Попав в торгпредский магазин, директором которого к этому моменту был назначен некий Станислав, который в Москве работал директором продуктового магазина на Водном стадионе, я поразился обилию выбора продовольствия и ширпотреба. В магазин было свезено все добро из армейских чековых магазинов, которое по разным причинам не смогли вывезти в Союз. Остающимся в Афганистане после вывода войск для снятия стресса была существенно увеличена норма отпускаемого спиртного — до 4-х бутылок молдавского конька «Белый аист» и четырех бутылок сухого вина. Пиво продавалось не ограниченно. На отоваривающихся был составлен реестр — большая тетрадь, где в специально отведенных графах продавцы ставили галочки напротив определенной группы нормированных товаров и продуктов питания, выбранных покупателем. Такая практика раньше действовала повсеместно. Когда я работал в военном контракте, то точно так же ходил в специальный продуктовый магазин и напротив моей фамилии ставили галочки. Однако во все годы войны норма отпуска спиртного составляла всего две бутылки крепких напитков, к общегосударственным праздникам полагалось еще две.
Моему переезду на другую виллу, пожалуй, было радо только одно существо. Это была собака.

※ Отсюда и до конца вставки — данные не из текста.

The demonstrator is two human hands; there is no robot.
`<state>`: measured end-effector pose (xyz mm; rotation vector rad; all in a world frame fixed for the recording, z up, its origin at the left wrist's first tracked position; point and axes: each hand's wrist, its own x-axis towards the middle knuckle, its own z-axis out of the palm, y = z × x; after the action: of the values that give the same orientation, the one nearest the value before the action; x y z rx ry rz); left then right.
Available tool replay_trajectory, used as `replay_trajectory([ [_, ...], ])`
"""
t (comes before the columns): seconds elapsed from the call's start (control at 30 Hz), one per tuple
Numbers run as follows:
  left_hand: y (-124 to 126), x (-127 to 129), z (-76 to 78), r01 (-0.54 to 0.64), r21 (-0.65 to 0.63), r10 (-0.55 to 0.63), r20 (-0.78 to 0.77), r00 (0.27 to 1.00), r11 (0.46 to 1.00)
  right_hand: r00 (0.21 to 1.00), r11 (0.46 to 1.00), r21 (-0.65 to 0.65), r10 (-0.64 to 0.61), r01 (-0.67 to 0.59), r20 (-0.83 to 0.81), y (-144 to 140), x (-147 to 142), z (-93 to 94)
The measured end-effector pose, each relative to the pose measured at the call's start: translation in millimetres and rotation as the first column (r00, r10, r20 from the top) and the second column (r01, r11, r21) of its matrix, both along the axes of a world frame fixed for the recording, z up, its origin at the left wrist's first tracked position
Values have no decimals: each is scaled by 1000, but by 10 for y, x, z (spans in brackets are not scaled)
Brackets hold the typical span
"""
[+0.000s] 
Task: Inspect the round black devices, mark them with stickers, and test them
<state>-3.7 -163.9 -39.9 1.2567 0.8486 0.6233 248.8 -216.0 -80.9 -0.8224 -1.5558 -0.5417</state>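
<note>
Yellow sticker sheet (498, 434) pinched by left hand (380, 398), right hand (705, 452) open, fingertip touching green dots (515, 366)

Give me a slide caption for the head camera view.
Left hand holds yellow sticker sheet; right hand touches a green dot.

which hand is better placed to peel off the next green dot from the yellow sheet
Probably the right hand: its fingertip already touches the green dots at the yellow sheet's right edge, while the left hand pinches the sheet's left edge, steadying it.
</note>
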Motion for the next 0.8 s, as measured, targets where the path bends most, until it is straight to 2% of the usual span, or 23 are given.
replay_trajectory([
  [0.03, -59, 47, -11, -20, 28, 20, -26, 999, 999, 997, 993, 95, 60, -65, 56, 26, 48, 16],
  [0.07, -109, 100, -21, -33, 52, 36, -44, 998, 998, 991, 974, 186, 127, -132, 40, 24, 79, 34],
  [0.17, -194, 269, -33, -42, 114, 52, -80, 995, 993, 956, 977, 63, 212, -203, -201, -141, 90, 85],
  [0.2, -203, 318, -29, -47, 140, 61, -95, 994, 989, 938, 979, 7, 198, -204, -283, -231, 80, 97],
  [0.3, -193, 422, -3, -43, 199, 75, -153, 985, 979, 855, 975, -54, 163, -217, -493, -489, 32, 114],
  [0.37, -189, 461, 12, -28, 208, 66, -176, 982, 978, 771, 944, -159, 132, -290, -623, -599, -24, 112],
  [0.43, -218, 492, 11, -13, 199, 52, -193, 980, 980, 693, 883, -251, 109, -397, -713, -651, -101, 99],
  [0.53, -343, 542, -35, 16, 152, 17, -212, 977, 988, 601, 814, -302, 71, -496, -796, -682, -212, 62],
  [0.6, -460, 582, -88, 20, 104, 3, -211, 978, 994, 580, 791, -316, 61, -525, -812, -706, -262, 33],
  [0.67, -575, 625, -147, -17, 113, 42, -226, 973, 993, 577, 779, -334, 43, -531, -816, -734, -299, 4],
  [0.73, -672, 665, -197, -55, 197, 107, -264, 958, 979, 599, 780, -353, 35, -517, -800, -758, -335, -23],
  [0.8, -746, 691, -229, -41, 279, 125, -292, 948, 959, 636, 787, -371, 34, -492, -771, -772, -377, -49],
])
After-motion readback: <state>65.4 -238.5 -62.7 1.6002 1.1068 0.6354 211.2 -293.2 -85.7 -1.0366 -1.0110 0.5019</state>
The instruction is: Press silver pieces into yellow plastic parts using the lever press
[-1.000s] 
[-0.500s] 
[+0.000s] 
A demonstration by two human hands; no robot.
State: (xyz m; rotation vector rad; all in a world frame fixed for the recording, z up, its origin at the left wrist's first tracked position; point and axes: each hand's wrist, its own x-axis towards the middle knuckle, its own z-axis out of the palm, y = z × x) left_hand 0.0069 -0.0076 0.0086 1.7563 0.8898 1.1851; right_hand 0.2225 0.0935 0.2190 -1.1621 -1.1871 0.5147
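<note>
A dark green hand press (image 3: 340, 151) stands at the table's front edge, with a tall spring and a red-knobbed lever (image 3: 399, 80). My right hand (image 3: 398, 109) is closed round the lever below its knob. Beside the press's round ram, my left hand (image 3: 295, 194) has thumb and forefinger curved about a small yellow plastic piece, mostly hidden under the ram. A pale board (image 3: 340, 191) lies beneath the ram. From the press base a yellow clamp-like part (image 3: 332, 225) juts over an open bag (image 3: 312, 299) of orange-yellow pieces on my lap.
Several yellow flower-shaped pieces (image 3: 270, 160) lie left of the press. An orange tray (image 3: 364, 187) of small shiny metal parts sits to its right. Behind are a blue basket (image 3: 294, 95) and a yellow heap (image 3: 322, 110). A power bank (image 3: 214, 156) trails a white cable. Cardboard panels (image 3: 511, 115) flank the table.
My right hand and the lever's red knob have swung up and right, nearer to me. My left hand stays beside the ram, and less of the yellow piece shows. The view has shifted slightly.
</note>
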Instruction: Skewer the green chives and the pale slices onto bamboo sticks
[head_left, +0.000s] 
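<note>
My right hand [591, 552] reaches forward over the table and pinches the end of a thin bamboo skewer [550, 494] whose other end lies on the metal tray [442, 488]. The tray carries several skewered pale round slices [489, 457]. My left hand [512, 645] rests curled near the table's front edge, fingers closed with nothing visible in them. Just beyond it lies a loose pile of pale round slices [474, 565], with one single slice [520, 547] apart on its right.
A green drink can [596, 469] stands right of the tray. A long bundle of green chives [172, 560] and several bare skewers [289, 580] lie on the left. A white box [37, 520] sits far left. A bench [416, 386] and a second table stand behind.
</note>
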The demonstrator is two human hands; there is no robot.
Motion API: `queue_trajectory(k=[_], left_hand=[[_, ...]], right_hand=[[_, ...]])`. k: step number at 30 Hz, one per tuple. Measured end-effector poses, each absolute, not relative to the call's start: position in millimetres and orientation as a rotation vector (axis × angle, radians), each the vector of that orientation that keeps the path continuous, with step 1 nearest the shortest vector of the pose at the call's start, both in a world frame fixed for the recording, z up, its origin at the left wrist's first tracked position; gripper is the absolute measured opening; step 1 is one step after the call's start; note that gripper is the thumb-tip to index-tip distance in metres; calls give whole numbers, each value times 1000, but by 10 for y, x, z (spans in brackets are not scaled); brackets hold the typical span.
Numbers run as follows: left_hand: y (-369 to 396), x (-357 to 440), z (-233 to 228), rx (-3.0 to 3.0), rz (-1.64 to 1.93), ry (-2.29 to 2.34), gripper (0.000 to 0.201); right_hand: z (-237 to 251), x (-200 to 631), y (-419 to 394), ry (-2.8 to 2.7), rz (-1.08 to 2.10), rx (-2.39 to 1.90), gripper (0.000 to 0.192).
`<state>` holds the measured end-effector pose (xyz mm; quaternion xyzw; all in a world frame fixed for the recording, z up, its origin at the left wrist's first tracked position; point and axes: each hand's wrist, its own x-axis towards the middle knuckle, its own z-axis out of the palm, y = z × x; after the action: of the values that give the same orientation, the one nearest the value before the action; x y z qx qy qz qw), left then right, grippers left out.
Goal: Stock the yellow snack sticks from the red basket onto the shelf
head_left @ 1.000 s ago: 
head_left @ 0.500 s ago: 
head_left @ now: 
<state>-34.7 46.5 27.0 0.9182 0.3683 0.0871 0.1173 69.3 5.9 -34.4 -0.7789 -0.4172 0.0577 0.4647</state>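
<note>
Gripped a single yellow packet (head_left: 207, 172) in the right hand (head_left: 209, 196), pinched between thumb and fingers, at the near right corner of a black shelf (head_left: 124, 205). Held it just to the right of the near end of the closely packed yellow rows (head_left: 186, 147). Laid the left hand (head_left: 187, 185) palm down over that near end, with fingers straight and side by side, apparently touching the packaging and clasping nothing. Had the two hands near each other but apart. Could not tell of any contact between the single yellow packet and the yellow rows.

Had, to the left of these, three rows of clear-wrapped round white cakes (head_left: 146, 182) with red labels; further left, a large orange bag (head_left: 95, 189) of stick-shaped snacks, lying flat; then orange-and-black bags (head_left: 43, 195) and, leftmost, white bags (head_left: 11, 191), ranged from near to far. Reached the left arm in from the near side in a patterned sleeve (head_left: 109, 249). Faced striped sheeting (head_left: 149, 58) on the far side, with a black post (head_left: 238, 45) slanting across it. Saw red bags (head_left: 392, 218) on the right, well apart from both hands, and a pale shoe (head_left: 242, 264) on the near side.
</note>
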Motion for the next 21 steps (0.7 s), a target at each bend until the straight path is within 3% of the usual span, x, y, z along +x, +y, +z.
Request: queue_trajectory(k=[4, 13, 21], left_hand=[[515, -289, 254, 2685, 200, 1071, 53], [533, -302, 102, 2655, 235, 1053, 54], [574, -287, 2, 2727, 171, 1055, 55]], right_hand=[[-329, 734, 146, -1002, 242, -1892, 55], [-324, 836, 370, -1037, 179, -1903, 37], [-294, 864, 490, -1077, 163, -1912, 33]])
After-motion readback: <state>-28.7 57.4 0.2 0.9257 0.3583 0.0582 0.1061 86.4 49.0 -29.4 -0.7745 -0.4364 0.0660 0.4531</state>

Щенка Тинку в ТАСС отдали саперы на исходе 88-го. Я при этой торжественной церемонии, к сожалению, не присутствовал, потому что был откомандирован на родину из Кабула с формулировкой «во избежание кровной мести» после участия в ДТП и наезда на афганца. Но после того, как в Москве сняли «общественное порицание» (ЦК настаивал на «строгаче» с занесением в учетную карточку, но первичная парторганизация распорядилась по-другому) я пинком под зад был отфутболен на «вторую родину».